However, it is difficult to naively explore such large files through the web browser, to answer such trivial questions 
as "show only the records from 1991". 

Weetabix is a tool to create small *byte range indices* that identify the unique segments of your data, and allow 
querying just the subset of records of interest. This allows you to retrieve only a small amount of data from a much 
larger file, **without needing to write a separate web server or load your data into a database**. 

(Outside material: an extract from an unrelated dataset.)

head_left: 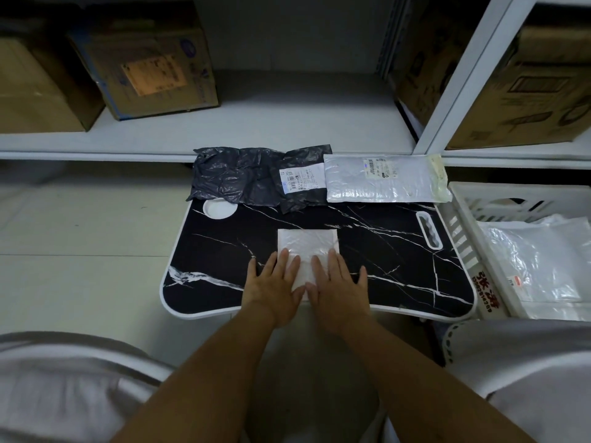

## Can my data use this tool?

Weetabix is designed to give you just the part of a file that references a particular unique value. This means that it
 works best with *categorical* data, in which the categories are well defined, and all the lines for that category 
 are stored in a continuous block.
 
 Good (contiguous categories):
> Category1, Value1  
Category1, Value2  
Category2, Value3
 
Bad (non-contiguous categories):  
> Category1, Value1  
Category2, Value2  
Category1, Value3

Bad (no obvious blocks of related records):    
> Anteater  
Sweater  
Blog


"Bad"* (categories are continuous instead of discrete):
> 1990  
1991  
1992


* There are many possible (and reasonable!) ways to index your data, but this tool only provides a single strategy. 
Even if that strategy is not the right fit, feel free to experiment and find the type (and format) of index that best 
suits your data.


## Development

We highly recommend that you conduct your work inside a virtualenv, though this is not an absolute requirement.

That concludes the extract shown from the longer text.